§ TASK STATEMENT
Please restate the listing that follows without changing anything.

--- DATA Enclosed Below ---

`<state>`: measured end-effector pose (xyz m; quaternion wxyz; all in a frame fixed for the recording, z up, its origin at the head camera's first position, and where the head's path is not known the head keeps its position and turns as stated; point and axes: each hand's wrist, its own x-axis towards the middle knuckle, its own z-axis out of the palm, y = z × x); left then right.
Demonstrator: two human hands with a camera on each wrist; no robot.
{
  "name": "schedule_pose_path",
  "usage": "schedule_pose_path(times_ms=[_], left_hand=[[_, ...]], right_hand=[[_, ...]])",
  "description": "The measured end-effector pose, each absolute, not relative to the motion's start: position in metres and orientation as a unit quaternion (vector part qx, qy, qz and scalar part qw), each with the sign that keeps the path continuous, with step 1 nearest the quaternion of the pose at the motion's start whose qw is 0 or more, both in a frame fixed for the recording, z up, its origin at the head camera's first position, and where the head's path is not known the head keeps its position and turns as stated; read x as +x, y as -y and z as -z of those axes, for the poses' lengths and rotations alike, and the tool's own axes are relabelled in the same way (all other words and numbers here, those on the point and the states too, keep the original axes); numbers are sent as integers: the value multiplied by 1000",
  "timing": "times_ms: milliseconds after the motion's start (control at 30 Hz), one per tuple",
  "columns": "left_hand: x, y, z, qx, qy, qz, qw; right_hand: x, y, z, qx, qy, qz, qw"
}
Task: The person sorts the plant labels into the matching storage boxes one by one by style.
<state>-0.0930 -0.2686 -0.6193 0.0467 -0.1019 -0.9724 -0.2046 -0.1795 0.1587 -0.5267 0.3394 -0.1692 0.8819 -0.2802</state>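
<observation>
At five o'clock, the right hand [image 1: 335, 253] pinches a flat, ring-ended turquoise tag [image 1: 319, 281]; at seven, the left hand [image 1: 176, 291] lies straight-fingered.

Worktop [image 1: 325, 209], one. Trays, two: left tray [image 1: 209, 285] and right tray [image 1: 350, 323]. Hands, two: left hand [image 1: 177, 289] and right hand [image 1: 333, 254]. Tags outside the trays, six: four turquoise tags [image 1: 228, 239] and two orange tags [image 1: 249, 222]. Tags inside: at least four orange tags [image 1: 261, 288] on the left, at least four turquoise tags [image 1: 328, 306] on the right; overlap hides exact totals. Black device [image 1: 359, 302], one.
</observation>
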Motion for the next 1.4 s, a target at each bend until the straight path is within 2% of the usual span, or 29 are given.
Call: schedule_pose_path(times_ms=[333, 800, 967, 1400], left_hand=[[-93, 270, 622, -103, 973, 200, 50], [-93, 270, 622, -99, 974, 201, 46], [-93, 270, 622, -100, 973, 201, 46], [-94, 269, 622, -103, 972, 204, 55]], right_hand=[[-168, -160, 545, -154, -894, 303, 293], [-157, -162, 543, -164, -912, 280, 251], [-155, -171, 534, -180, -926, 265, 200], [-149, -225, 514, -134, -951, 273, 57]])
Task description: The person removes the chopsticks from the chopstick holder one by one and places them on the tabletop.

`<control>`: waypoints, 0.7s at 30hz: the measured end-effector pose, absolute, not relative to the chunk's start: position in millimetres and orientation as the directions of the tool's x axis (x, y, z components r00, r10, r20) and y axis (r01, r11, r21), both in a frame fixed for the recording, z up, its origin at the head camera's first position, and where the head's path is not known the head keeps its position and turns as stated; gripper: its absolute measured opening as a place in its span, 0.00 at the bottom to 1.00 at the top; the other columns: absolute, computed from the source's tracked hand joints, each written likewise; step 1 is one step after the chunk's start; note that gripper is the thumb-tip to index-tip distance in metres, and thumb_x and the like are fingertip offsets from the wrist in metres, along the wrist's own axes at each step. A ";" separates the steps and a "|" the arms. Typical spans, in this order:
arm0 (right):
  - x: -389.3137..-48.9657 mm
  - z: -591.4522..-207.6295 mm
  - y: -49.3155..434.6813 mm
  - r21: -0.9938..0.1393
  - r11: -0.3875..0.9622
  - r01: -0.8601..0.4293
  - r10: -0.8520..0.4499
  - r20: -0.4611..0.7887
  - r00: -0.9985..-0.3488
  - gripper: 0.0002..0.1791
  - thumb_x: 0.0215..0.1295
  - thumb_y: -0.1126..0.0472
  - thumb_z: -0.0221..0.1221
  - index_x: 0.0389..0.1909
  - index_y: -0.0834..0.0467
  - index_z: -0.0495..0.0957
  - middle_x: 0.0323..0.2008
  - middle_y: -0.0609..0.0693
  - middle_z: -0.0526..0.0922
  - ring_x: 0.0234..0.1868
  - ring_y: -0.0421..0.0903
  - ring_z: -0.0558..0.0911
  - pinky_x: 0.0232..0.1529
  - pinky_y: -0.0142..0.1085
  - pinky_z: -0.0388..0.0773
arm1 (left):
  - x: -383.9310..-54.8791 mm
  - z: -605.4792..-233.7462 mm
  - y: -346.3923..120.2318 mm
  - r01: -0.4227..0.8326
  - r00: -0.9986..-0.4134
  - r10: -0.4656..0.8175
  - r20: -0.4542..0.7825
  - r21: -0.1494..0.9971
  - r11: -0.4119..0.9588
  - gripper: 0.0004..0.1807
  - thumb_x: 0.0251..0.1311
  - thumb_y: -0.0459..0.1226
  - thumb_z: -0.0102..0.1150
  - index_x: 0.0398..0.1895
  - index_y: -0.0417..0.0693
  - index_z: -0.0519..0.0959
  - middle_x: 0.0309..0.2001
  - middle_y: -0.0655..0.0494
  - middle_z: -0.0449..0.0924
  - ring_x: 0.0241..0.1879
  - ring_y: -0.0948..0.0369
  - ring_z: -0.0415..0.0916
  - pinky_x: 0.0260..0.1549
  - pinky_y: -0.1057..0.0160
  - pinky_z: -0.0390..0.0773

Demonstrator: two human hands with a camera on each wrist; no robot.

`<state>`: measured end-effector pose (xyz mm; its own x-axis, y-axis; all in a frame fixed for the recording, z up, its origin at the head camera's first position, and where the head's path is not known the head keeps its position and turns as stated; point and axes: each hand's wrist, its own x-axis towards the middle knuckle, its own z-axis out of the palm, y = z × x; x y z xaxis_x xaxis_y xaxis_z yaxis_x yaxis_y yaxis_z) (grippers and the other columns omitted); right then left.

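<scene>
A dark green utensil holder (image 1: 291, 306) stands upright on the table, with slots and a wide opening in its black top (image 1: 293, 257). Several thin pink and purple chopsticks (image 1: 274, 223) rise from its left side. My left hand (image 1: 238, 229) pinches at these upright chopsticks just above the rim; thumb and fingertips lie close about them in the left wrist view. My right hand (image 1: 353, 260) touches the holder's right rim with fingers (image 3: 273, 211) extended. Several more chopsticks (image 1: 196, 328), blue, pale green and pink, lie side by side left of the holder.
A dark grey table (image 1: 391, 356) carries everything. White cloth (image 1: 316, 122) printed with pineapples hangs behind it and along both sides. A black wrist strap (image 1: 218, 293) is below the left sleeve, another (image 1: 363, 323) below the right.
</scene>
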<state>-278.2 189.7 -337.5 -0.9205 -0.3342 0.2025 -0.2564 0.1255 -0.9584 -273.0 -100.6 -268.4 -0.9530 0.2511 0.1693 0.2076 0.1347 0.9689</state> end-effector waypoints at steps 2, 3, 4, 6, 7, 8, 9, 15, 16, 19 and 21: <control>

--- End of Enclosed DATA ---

§ SOLUTION TO THIS PROBLEM
`<state>`: measured end-effector pose (xyz m; quaternion wxyz; all in a frame fixed for the recording, z up, its origin at the head camera's first position, and where the head's path is not known the head keeps its position and turns as stated; point and axes: each hand's wrist, its own x-axis towards the middle knuckle, its own z-axis out of the palm, y = z × x); left then right.
Demonstrator: two human hands with a camera on each wrist; no robot.
{
  "name": "schedule_pose_path",
  "usage": "schedule_pose_path(times_ms=[_], left_hand=[[_, ...]], right_hand=[[_, ...]])",
  "description": "The measured end-effector pose, each absolute, not relative to the motion's start: position in metres and orientation as a unit quaternion (vector part qx, qy, qz and scalar part qw), each with the sign that keeps the path continuous, with step 1 nearest the quaternion of the pose at the motion's start whose qw is 0 or more, both in a frame fixed for the recording, z up, its origin at the head camera's first position, and where the head's path is not known the head keeps its position and turns as stated; read x as +x, y as -y and z as -z of those axes, for the poses' lengths and rotations alike, and the tool's own axes are relabelled in the same way (all other words and numbers here, those on the point and the states too, keep the original axes); numbers are sent as integers: the value multiplied by 1000",
  "timing": "times_ms: milliseconds after the motion's start (control at 30 Hz), one per tuple",
  "columns": "left_hand: x, y, z, qx, qy, qz, qw; right_hand: x, y, z, qx, qy, qz, qw"
}
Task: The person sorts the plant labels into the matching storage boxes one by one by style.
<state>-0.0930 -0.2686 -0.6193 0.0467 -0.1019 -0.9724 -0.2046 -0.1795 0.1587 -0.5267 0.3394 -0.1692 0.8819 -0.2802</state>
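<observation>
At five o'clock, the right hand [image 1: 335, 253] pinches a flat, ring-ended turquoise tag [image 1: 319, 281]; at seven, the left hand [image 1: 176, 291] lies straight-fingered.

Worktop [image 1: 325, 209], one. Trays, two: left tray [image 1: 209, 285] and right tray [image 1: 350, 323]. Hands, two: left hand [image 1: 177, 289] and right hand [image 1: 333, 254]. Tags outside the trays, six: four turquoise tags [image 1: 228, 239] and two orange tags [image 1: 249, 222]. Tags inside: at least four orange tags [image 1: 261, 288] on the left, at least four turquoise tags [image 1: 328, 306] on the right; overlap hides exact totals. Black device [image 1: 359, 302], one.
</observation>
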Motion for the next 1.4 s, a target at each bend until the straight path is within 2% of the usual span, or 29 are given.
Call: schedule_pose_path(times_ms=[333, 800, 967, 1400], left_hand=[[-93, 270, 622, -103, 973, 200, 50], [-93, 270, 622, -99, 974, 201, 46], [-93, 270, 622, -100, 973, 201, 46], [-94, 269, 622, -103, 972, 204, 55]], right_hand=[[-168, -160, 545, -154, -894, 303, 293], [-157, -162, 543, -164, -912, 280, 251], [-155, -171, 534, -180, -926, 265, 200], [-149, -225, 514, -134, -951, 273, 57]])
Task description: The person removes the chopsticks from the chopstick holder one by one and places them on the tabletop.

`<control>`: waypoints, 0.7s at 30hz: the measured end-effector pose, absolute, not relative to the chunk's start: position in millimetres and orientation as the directions of the tool's x axis (x, y, z components r00, r10, r20) and y axis (r01, r11, r21), both in a frame fixed for the recording, z up, its origin at the head camera's first position, and where the head's path is not known the head keeps its position and turns as stated; gripper: its absolute measured opening as a place in its span, 0.00 at the bottom to 1.00 at the top; the other columns: absolute, computed from the source's tracked hand joints, each written likewise; step 1 is one step after the chunk's start; note that gripper is the thumb-tip to index-tip distance in metres, and thumb_x and the like are fingertip offsets from the wrist in metres, along the wrist's own axes at each step. A ";" separates the steps and a "|" the arms. Typical spans, in this order:
arm0 (right):
  - x: -389.3137..-48.9657 mm
  - z: -591.4522..-207.6295 mm
  - y: -49.3155..434.6813 mm
  - r21: -0.9938..0.1393
  - r11: -0.3875..0.9622
  - r01: -0.8601..0.4293
  - r10: -0.8520..0.4499
  - r20: -0.4611..0.7887
  - r00: -0.9985..-0.3488
  - gripper: 0.0002..0.1791
  - thumb_x: 0.0215..0.1295
  - thumb_y: -0.1126..0.0472
  - thumb_z: -0.0221..0.1221
  - index_x: 0.0389..0.1909
  - index_y: -0.0834..0.0467
  - index_z: -0.0495..0.0957
  - middle_x: 0.0323..0.2008
  - middle_y: -0.0609..0.0693
  - middle_z: -0.0526..0.0922
  - ring_x: 0.0234..0.1868
  - ring_y: -0.0421..0.0903
  - ring_z: -0.0558..0.0911
  - pinky_x: 0.0232..0.1529
  - pinky_y: -0.0142..0.1085
  - pinky_z: -0.0388..0.0773
arm1 (left):
  - x: -383.9310..-54.8791 mm
  - z: -605.4792..-233.7462 mm
  - y: -346.3923..120.2318 mm
  - r01: -0.4227..0.8326
  - r00: -0.9986..-0.4134
  - r10: -0.4656..0.8175
  - r20: -0.4542..0.7825
  - r21: -0.1494..0.9971
  - r11: -0.4119..0.9588
  - gripper: 0.0004..0.1807
  - thumb_x: 0.0251..0.1311
  - thumb_y: -0.0459..0.1226
  - thumb_z: -0.0102..0.1150
  - index_x: 0.0398..0.1895
  - index_y: -0.0417..0.0693
  - index_z: -0.0519..0.0959
  - middle_x: 0.0309..0.2001
  - middle_y: -0.0655..0.0494
  - middle_z: -0.0449..0.0924
  - ring_x: 0.0241..0.1879
  - ring_y: -0.0948..0.0369
  - ring_z: -0.0415..0.0916
  - pinky_x: 0.0260..0.1549
  - pinky_y: -0.1057..0.0160
  - pinky_z: -0.0390..0.0773

Demonstrator: two human hands with a camera on each wrist; no robot.

`<state>`: measured end-effector pose (xyz mm; its own x-axis, y-axis; all in a frame fixed for the recording, z up, its origin at the head camera's first position, and where the head's path is not known the head keeps its position and turns as stated; point and axes: each hand's wrist, its own x-axis towards the middle knuckle, its own z-axis out of the palm, y = z × x; x y z xaxis_x xaxis_y xaxis_z yaxis_x yaxis_y yaxis_z) (grippers and the other columns omitted); right then left.

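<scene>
A dark green utensil holder (image 1: 291, 306) stands upright on the table, with slots and a wide opening in its black top (image 1: 293, 257). Several thin pink and purple chopsticks (image 1: 274, 223) rise from its left side. My left hand (image 1: 238, 229) pinches at these upright chopsticks just above the rim; thumb and fingertips lie close about them in the left wrist view. My right hand (image 1: 353, 260) touches the holder's right rim with fingers (image 3: 273, 211) extended. Several more chopsticks (image 1: 196, 328), blue, pale green and pink, lie side by side left of the holder.
A dark grey table (image 1: 391, 356) carries everything. White cloth (image 1: 316, 122) printed with pineapples hangs behind it and along both sides. A black wrist strap (image 1: 218, 293) is below the left sleeve, another (image 1: 363, 323) below the right.
</scene>
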<state>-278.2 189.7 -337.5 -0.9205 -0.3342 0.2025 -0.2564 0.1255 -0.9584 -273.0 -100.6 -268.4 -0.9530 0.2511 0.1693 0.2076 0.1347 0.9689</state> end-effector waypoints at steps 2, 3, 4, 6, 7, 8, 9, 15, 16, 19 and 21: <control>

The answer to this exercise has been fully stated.